◆ What is being asked ◆
Please reproduce the entries below exactly, leaving the pictures out.

[Stored records]
*** Begin section ***

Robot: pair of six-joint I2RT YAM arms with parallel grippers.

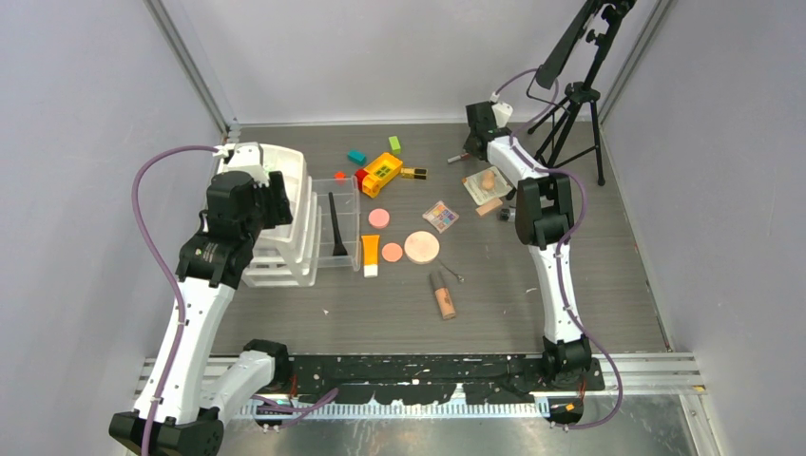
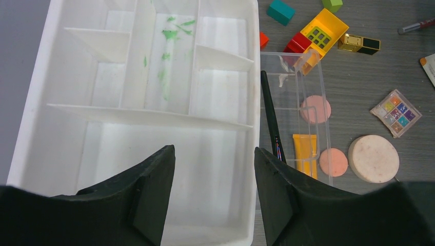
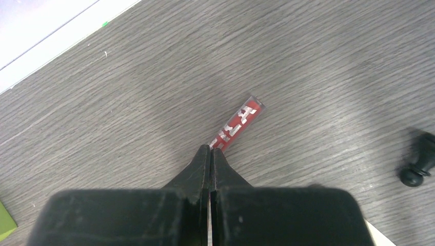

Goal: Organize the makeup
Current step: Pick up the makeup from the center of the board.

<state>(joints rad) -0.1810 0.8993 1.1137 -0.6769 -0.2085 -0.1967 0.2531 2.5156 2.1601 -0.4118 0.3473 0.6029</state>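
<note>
Grey table (image 1: 380, 313): scattered makeup (image 1: 422, 247), white organizer (image 1: 295, 173).

The fixed camera looks down from high behind me over the whole table (image 1: 532, 313); my left wrist view hangs close above the white tray (image 2: 118, 143), sharing the black brush (image 2: 269, 113) with it; my right wrist view hugs the red pencil (image 3: 238, 120).

A black tripod (image 1: 582, 92) is crowding the far right corner. A white organizer (image 1: 297, 190) is filling the left; near tabletop (image 1: 333, 318) is lying open.
</note>
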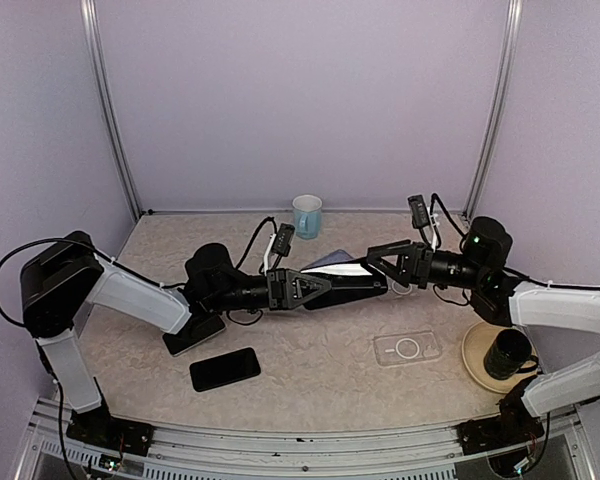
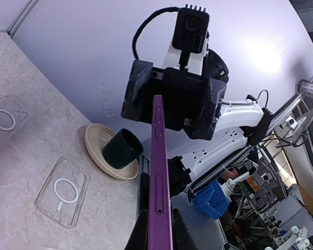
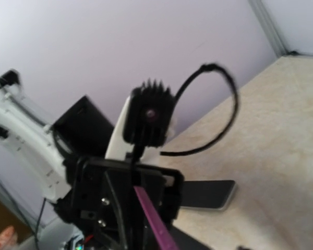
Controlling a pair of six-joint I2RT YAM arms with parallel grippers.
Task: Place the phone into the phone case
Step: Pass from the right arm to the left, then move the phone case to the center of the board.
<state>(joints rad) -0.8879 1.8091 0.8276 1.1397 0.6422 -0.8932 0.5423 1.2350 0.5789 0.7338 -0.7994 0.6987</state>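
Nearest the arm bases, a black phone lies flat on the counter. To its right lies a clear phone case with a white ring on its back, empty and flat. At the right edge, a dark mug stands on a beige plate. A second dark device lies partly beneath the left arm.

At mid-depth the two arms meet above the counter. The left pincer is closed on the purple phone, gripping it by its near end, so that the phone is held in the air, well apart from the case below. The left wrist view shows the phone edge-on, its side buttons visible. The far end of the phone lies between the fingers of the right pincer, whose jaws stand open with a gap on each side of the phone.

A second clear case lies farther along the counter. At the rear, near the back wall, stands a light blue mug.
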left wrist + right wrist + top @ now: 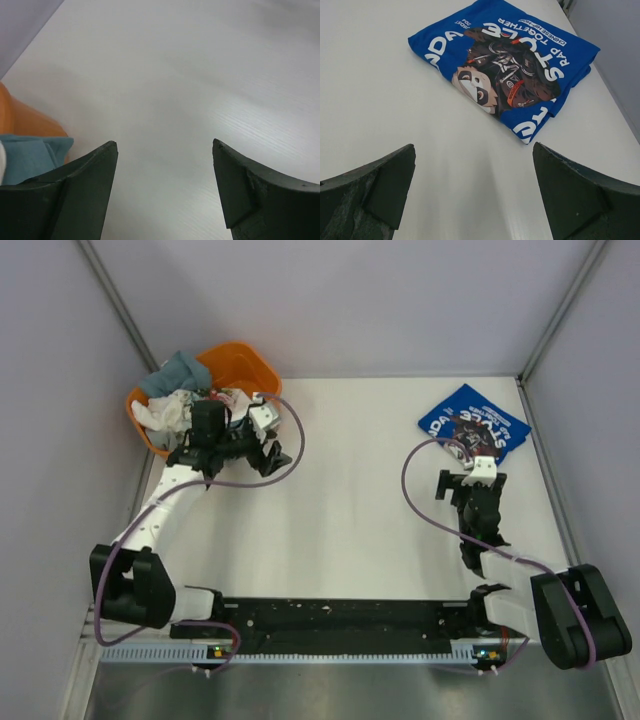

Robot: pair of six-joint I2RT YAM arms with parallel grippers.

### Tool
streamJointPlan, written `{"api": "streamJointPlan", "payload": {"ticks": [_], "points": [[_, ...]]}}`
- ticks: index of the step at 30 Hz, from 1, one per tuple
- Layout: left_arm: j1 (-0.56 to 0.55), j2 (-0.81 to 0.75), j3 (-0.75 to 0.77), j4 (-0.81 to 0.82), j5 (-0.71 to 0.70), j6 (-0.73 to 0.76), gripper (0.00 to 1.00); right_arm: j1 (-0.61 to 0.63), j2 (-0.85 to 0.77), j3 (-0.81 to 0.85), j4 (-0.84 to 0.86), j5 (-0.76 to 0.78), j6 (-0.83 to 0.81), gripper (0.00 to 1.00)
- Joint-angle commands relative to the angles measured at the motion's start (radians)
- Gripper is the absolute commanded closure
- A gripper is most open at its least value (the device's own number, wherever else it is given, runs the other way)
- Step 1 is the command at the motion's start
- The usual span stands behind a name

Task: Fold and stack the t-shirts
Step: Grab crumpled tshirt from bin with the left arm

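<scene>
The royal-blue t-shirt [472,425] with white lettering and a cartoon print lies folded flat at the far right of the table; it fills the top of the right wrist view [505,60]. My right gripper [472,480] is open and empty just in front of it, and its jaws [474,147] stand wide over bare table. The white floral t-shirt [175,410] lies crumpled in the orange basket [245,365]. My left gripper [212,412] is at the basket's near right rim, open and empty [165,145].
A teal cloth [178,370] also lies in the basket and shows beside my left finger [30,155], with the basket's orange wall [25,120] behind it. Grey walls close in the table on the left, far and right sides. Purple cables loop from both wrists.
</scene>
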State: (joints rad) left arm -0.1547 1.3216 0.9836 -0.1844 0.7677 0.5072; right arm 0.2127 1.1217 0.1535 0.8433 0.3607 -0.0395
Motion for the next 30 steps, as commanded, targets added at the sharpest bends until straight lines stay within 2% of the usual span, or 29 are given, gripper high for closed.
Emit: {"api": "streamJointPlan", "payload": {"ticks": [1, 5, 8, 12, 15, 21, 26, 30], "points": [[-0.002, 0.056, 0.258, -0.355, -0.122, 0.042, 0.21, -0.006, 0.004, 0.035, 0.02, -0.014, 0.01, 0.02], [0.006, 0.139, 0.427, -0.313, -0.517, -0.076, 0.18, -0.004, 0.004, 0.037, 0.017, -0.016, 0.013, 0.02], [0.029, 0.215, 0.524, -0.277, -0.674, -0.091, 0.17, -0.004, 0.004, 0.038, 0.013, -0.02, 0.013, 0.02], [0.055, 0.342, 0.686, -0.377, -0.67, -0.085, 0.16, -0.006, 0.006, 0.038, 0.011, -0.022, 0.013, 0.02], [0.07, 0.422, 0.774, -0.472, -0.576, -0.081, 0.18, -0.004, 0.006, 0.04, 0.008, -0.022, 0.015, 0.02], [0.067, 0.43, 0.748, -0.46, -0.386, -0.084, 0.19, -0.004, 0.01, 0.052, -0.009, -0.028, 0.018, 0.02], [0.064, 0.485, 0.777, -0.428, -0.393, -0.095, 0.21, -0.006, 0.015, 0.054, -0.01, -0.031, 0.017, 0.02], [0.061, 0.539, 0.82, -0.434, -0.439, -0.096, 0.31, -0.006, 0.015, 0.054, -0.013, -0.028, 0.02, 0.02]]}}
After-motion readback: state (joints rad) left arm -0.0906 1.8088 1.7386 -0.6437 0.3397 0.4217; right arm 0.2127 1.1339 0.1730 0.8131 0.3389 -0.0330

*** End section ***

◆ Written response ◆
Robot: pair of six-joint I2RT YAM arms with parallel grippers.


Goal: Organize the makeup
Current step: Pick up the makeup from the center of the board.

<state>(joints rad) -0.1810 0.8993 1.1137 -0.6769 -0.2085 -0.1967 0.2531 2.5156 2.1601 -0.4118 0.3473 0.6029</state>
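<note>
Grey table (image 1: 380, 313): scattered makeup (image 1: 422, 247), white organizer (image 1: 295, 173).

The fixed camera looks down from high behind me over the whole table (image 1: 532, 313); my left wrist view hangs close above the white tray (image 2: 118, 143), sharing the black brush (image 2: 269, 113) with it; my right wrist view hugs the red pencil (image 3: 238, 120).

A black tripod (image 1: 582, 92) is crowding the far right corner. A white organizer (image 1: 297, 190) is filling the left; near tabletop (image 1: 333, 318) is lying open.
</note>
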Controlling a pair of six-joint I2RT YAM arms with parallel grippers.
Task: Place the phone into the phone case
Step: Pass from the right arm to the left, then move the phone case to the center of the board.
<state>(joints rad) -0.8879 1.8091 0.8276 1.1397 0.6422 -0.8932 0.5423 1.2350 0.5789 0.7338 -0.7994 0.6987</state>
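Nearest the arm bases, a black phone lies flat on the counter. To its right lies a clear phone case with a white ring on its back, empty and flat. At the right edge, a dark mug stands on a beige plate. A second dark device lies partly beneath the left arm.

At mid-depth the two arms meet above the counter. The left pincer is closed on the purple phone, gripping it by its near end, so that the phone is held in the air, well apart from the case below. The left wrist view shows the phone edge-on, its side buttons visible. The far end of the phone lies between the fingers of the right pincer, whose jaws stand open with a gap on each side of the phone.

A second clear case lies farther along the counter. At the rear, near the back wall, stands a light blue mug.
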left wrist + right wrist + top @ now: 

Robot: pair of six-joint I2RT YAM arms with parallel grippers.

### Tool
streamJointPlan, written `{"api": "streamJointPlan", "payload": {"ticks": [_], "points": [[_, ...]]}}`
- ticks: index of the step at 30 Hz, from 1, one per tuple
- Layout: left_arm: j1 (-0.56 to 0.55), j2 (-0.81 to 0.75), j3 (-0.75 to 0.77), j4 (-0.81 to 0.82), j5 (-0.71 to 0.70), j6 (-0.73 to 0.76), gripper (0.00 to 1.00); right_arm: j1 (-0.61 to 0.63), j2 (-0.85 to 0.77), j3 (-0.81 to 0.85), j4 (-0.84 to 0.86), j5 (-0.76 to 0.78), j6 (-0.83 to 0.81), gripper (0.00 to 1.00)
- Joint-angle commands relative to the angles measured at the motion's start (radians)
- Gripper is the absolute commanded closure
- A gripper is most open at its least value (the device's own number, wherever else it is given, runs the other way)
- Step 1 is the command at the motion's start
- The usual span stands behind a name

Task: Fold and stack the t-shirts
Step: Grab crumpled tshirt from bin with the left arm

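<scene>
The royal-blue t-shirt [472,425] with white lettering and a cartoon print lies folded flat at the far right of the table; it fills the top of the right wrist view [505,60]. My right gripper [472,480] is open and empty just in front of it, and its jaws [474,147] stand wide over bare table. The white floral t-shirt [175,410] lies crumpled in the orange basket [245,365]. My left gripper [212,412] is at the basket's near right rim, open and empty [165,145].
A teal cloth [178,370] also lies in the basket and shows beside my left finger [30,155], with the basket's orange wall [25,120] behind it. Grey walls close in the table on the left, far and right sides. Purple cables loop from both wrists.
</scene>
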State: (joints rad) left arm -0.1547 1.3216 0.9836 -0.1844 0.7677 0.5072; right arm 0.2127 1.1217 0.1535 0.8433 0.3607 -0.0395
Motion for the next 30 steps, as commanded, targets added at the sharpest bends until straight lines stay within 2% of the usual span, or 29 are given, gripper high for closed.
Emit: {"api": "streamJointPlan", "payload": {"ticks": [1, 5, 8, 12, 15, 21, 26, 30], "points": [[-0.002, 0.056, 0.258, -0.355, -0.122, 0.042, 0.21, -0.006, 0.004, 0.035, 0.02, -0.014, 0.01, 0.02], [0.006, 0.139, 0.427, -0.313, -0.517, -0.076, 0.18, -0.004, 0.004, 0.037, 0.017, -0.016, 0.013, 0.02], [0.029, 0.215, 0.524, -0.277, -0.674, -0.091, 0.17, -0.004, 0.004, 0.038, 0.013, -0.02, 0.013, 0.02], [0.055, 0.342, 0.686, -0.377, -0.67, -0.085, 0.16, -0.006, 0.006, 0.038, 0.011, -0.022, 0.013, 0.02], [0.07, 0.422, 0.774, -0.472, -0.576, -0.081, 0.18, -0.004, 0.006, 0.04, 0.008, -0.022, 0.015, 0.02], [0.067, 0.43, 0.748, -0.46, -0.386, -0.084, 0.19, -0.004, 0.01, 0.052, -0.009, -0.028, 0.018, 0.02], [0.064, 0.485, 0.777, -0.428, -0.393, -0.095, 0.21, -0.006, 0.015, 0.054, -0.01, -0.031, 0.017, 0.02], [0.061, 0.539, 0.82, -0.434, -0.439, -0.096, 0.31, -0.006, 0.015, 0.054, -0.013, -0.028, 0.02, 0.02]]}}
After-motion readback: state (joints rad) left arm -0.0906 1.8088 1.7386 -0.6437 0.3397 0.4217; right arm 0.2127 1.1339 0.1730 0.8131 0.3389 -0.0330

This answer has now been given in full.